I've actually simplified this slightly, cardinality is more complicated than that. I've put more information in the last section if you're unbearably curious.

When does Google analytics sample?

TL;DR: Pre-aggregated tables never sample, but do have cardinality issues. Custom queries do sample and have cardinality issues.

Did that make no sense? Don't worry let's dive into the details.

When you ask for data with Google analytics there are two kinds of queries it makes:

  • Queries to pre-aggregated tables.
  • Queries off the raw data.

Any standard report (I.e. one you can click to in the interface) GA is pre-aggerated. E.g.

  • Behaviour > All pages
  • Acquisitions > All Traffic > Channels

Google has calculated it before you ask for it, so it can return the answer quickly.

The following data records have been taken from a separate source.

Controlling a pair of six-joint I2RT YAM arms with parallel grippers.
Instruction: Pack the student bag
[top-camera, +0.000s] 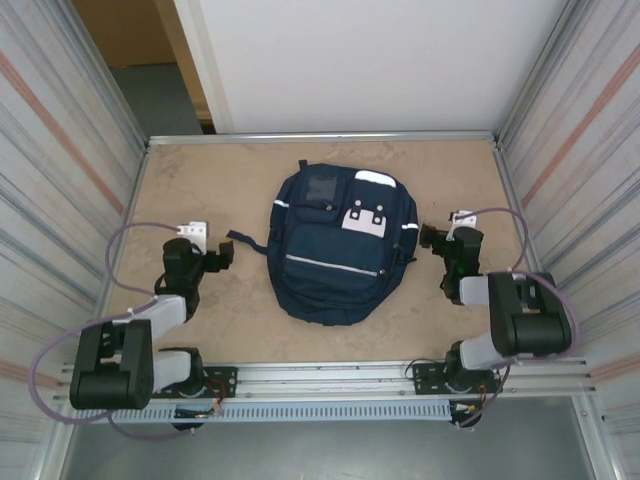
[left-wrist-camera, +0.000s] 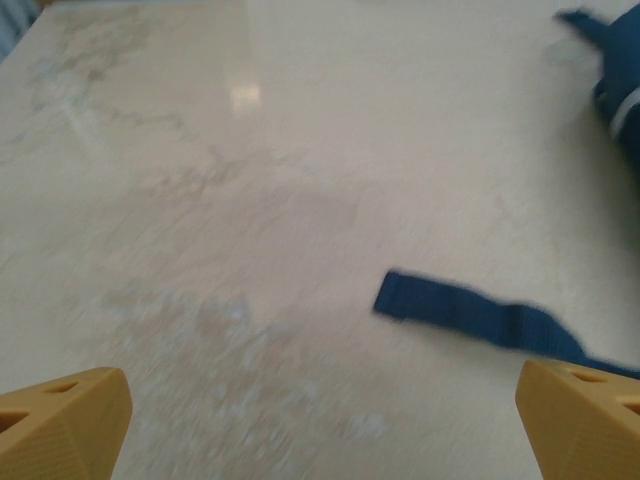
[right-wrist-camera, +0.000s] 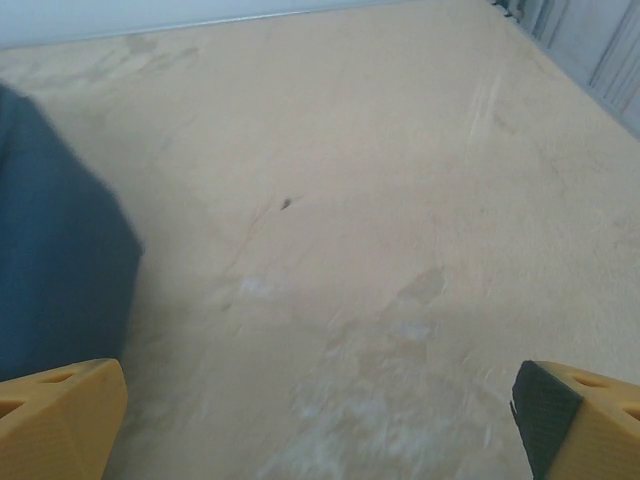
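The student bag (top-camera: 335, 250) lies flat with its front up in the middle of the table (top-camera: 200, 180), its top toward the far edge and one dark strap (left-wrist-camera: 470, 315) trailing toward the left edge. It seems soft and limp and rather flat, so I judge it light, but it will sag and fold when lifted; the strap or the fabric beside a zip is the better hold than the broad front. The left gripper (top-camera: 218, 257) waits just beside the strap end and the right gripper (top-camera: 434, 240) near the bag's right side, both with jaws wide apart and holding nothing.
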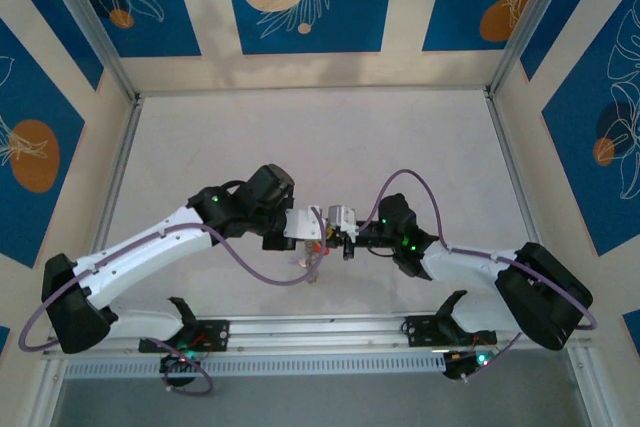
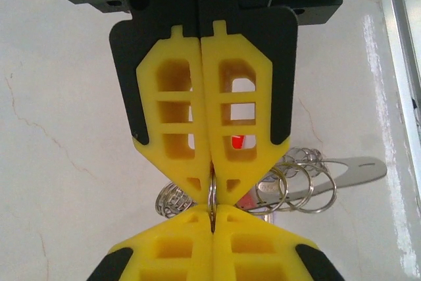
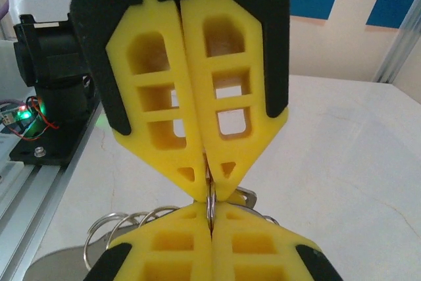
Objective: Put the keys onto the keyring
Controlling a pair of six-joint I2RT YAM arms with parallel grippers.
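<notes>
Two grippers: the left gripper and right gripper met tip to tip near the middle of the table. The left arm reached in from 8 o'clock and the right arm from 4 o'clock.
Left gripper: closed, its yellow fingers pressed flat together and pinching a thin metal ring at the tips.
Right gripper: also closed, its fingers clamped on the same ring from the opposite side.
Keyring: the keyring stood edge-on, caught between both pairs of tips.
Keys: the keys dangled in a bunch at 6 o'clock of the joined grippers. One red head showed through a window in the left finger.
Small split rings: the small split rings sat at 4 o'clock of the left tips.
Flat metal strip: the flat metal strip lay towards 3 o'clock.
Wire coil: the wire coil sat at 7 o'clock.
</notes>
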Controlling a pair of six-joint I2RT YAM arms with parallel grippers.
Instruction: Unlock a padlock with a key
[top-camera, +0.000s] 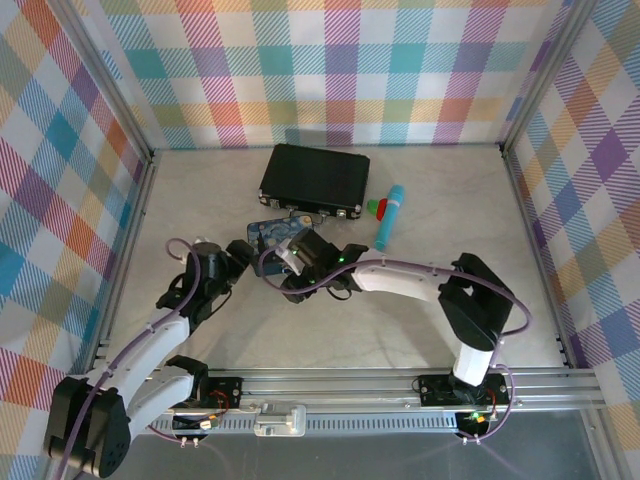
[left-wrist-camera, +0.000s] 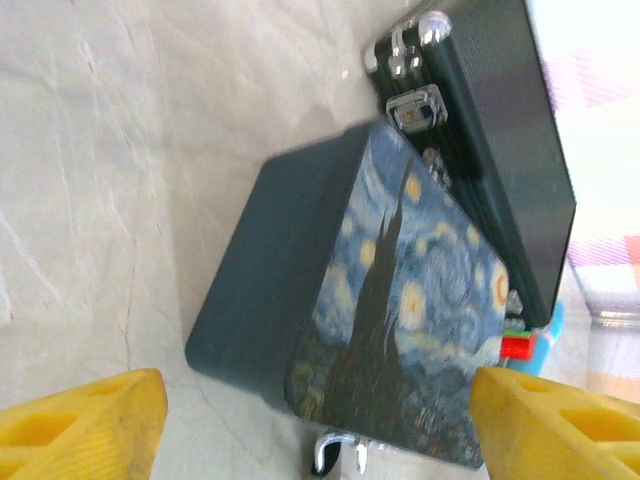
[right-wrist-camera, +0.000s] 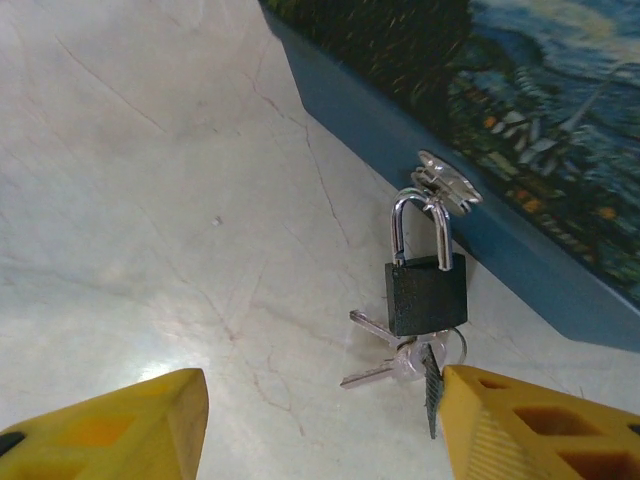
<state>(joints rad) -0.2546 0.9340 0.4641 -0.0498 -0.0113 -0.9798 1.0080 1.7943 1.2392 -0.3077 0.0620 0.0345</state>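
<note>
The padlock (right-wrist-camera: 426, 292) has a small black body and a silvery shackle hooked through the metal hasp (right-wrist-camera: 446, 186) of the starry blue tin (right-wrist-camera: 560, 130). It rests on the table beside the tin's wall. The keys (right-wrist-camera: 392, 360), thin and silvery on a ring, lie fanned out at the padlock's lower end. My right gripper (right-wrist-camera: 320, 430) is open, its yellow fingers (right-wrist-camera: 110, 430) spread on either side just short of the padlock and keys. My left gripper (left-wrist-camera: 320, 440) is open too, facing the tin (left-wrist-camera: 400, 290); the shackle (left-wrist-camera: 335, 448) peeks out below the tin's edge.
A black case with metal latches (top-camera: 315, 180) lies right behind the tin (top-camera: 270, 232). A teal stick (top-camera: 389, 218) and a small red-and-green piece (top-camera: 376, 208) lie to its right. Both grippers (top-camera: 238, 257) (top-camera: 298, 268) crowd around the tin. Checked walls enclose the table.
</note>
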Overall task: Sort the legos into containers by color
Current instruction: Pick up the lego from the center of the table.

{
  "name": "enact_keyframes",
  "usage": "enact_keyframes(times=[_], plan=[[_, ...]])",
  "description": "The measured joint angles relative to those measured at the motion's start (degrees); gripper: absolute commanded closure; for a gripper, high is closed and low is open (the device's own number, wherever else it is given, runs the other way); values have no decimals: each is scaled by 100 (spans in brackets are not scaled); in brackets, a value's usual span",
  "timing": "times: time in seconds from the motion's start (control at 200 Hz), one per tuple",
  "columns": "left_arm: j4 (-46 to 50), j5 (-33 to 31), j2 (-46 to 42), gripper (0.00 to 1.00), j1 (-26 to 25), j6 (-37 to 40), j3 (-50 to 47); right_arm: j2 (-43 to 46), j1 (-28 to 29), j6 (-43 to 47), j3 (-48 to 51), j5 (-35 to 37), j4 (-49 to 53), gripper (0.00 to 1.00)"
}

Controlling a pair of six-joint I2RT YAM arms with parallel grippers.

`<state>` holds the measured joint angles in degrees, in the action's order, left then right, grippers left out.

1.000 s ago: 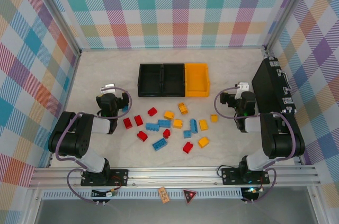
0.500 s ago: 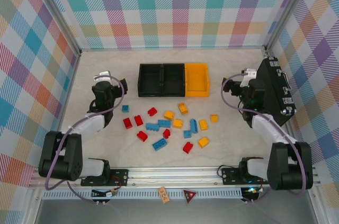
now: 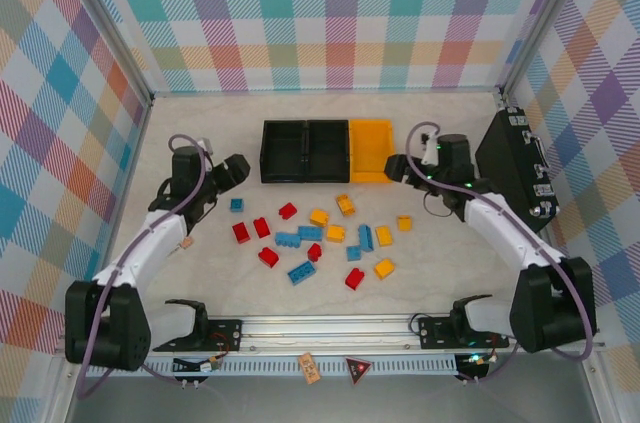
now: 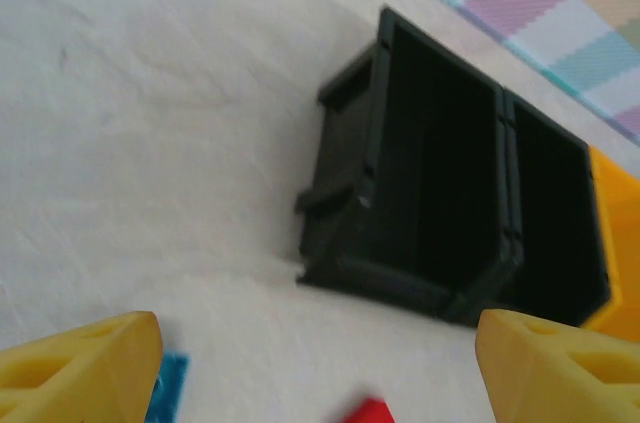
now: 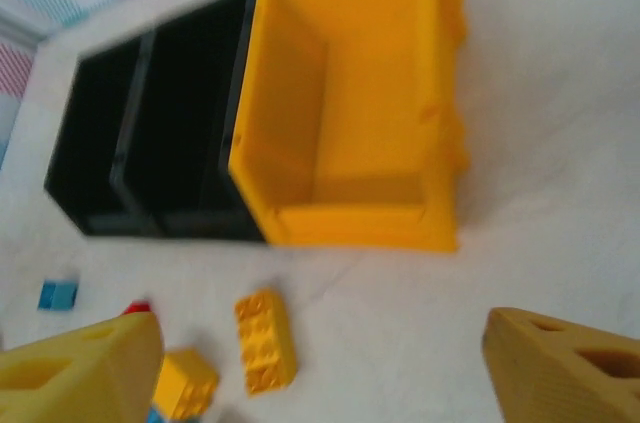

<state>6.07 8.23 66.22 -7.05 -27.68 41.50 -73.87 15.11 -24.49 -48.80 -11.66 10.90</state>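
Observation:
Several red, blue and yellow legos lie scattered on the table, among them a yellow brick [image 3: 346, 205], a red brick [image 3: 288, 210] and a small blue brick [image 3: 236, 205]. Behind them stand two black bins [image 3: 304, 151] and a yellow-orange bin [image 3: 371, 150] in a row. My left gripper [image 3: 228, 171] hangs open and empty left of the black bins [image 4: 440, 213], above the small blue brick [image 4: 170, 388]. My right gripper [image 3: 395, 165] is open and empty beside the yellow-orange bin [image 5: 350, 113], with a yellow brick [image 5: 265, 340] below it.
A large flat black case [image 3: 515, 173] stands against the right wall, just behind the right arm. Checked walls close in the table on three sides. Bare table lies in front of the bins at far left and far right.
Both arms have unfolded and reached forward. The left gripper swung right toward the black bins, and the right gripper swung left toward the yellow-orange bin. The legos have not moved.

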Motion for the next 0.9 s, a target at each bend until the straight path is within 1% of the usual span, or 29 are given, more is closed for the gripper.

But as soon as you ask for any customisation e.g. a Custom report or adding a secondary dimension, then Google can't use it's pre-calculated reports and it goes to the raw data.

Pre-aggregated tables

  • These never sample.
  • They do have cardinality issues.

Queries off the raw data

  • These do sample. The threshold for the free version is 500K sessions for the date range selected. When you hit that, it will sample.
  • They don't usually have cardinality issues. You get 1 million rows for your time period.

How can we get around sampling & cardinality?

How to get around cardinality

Cardinality is often an issue when you have a user generated template which can generate vast numbers, e.g. job adverts or user profiles.

If you're working in advance

The most common way to get around this to:

  • Create a new view.
  • In that view create a filter which replaces all pages of a certain path with a generic one. E.g.:

    • Before: /job-advert/1
    • After: /job-advert/{id}

change_view_filter

This won't get you historic data, but it does usually solve the problem going forward.

If you're working with already saved data

Adding in a secondary dimension will create sampling, but remove cardinality and allow you to hit 1 million rows. That might solve your problem.

How can we get around sampling?

Pay for GA premium

Shell out all the dollars and un-sampled data is yours. You'll be able to download un-sampled reports and everything will be good.

Only use the pre-aggregated reports for big time periods

If you can restrict yourself to only pre-aggregated reports, then this problem goes away.

But lets be honest. We probably won't do that.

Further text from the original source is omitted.